ACTION ITEM: There is one span to output from the data below: the lines starting at the line with "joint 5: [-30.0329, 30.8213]" and ending at the line with "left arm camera". Output it exactly, ends included, nothing more.

Saved data entries
-- Opening Marker --

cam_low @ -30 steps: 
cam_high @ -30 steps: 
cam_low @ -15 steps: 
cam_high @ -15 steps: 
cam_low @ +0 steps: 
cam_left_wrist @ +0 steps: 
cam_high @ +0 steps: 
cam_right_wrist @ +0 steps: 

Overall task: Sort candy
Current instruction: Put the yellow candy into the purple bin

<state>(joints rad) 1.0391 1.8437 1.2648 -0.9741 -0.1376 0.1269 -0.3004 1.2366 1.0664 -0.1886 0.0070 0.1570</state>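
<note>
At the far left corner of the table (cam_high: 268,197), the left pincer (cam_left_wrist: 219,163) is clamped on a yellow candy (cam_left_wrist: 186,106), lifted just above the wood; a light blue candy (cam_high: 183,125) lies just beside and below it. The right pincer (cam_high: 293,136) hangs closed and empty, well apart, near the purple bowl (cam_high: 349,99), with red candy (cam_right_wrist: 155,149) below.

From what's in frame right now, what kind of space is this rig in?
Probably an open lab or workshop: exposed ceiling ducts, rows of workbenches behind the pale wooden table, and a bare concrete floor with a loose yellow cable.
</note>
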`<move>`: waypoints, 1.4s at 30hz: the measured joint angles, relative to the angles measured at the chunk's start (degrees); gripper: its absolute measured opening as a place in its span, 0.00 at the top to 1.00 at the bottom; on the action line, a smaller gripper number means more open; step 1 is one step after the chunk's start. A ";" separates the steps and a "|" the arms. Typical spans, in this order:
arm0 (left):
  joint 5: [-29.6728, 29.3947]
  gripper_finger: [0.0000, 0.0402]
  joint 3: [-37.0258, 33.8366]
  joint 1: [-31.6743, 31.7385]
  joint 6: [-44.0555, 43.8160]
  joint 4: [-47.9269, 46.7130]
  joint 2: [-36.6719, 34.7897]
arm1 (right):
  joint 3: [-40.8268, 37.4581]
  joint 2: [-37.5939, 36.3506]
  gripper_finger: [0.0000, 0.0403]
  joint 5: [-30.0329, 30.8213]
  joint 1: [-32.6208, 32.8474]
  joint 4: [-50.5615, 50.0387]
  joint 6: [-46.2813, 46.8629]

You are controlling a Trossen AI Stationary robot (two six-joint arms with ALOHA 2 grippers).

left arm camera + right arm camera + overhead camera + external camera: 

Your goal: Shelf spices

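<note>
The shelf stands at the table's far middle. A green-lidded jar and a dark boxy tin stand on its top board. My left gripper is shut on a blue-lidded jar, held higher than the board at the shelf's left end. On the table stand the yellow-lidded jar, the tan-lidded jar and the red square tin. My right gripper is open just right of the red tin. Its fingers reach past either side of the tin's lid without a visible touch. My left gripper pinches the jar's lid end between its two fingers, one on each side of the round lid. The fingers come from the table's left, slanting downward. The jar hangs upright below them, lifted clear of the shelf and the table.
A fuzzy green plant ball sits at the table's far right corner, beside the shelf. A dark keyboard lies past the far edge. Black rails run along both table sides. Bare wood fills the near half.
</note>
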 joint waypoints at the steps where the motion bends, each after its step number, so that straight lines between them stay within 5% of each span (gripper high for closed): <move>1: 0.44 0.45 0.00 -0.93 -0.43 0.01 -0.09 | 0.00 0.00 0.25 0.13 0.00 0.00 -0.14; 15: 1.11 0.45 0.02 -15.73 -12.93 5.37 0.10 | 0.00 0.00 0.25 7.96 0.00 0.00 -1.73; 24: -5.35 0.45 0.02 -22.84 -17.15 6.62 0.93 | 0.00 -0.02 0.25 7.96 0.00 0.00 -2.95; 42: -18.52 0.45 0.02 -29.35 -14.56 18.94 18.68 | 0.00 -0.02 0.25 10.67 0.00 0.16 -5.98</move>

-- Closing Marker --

OUTPUT FOR THIS EXERCISE:
  joint 5: [-30.0329, 30.8213]
  joint 1: [-32.6208, 32.8474]
  joint 4: [-50.5615, 50.0387]
  joint 6: [-46.2813, 46.8629]

You are controlling a Trossen AI Stationary robot (two six-joint arms with ALOHA 2 grippers).

left arm camera + right arm camera + overhead camera + external camera: 

Nothing else belongs in this output.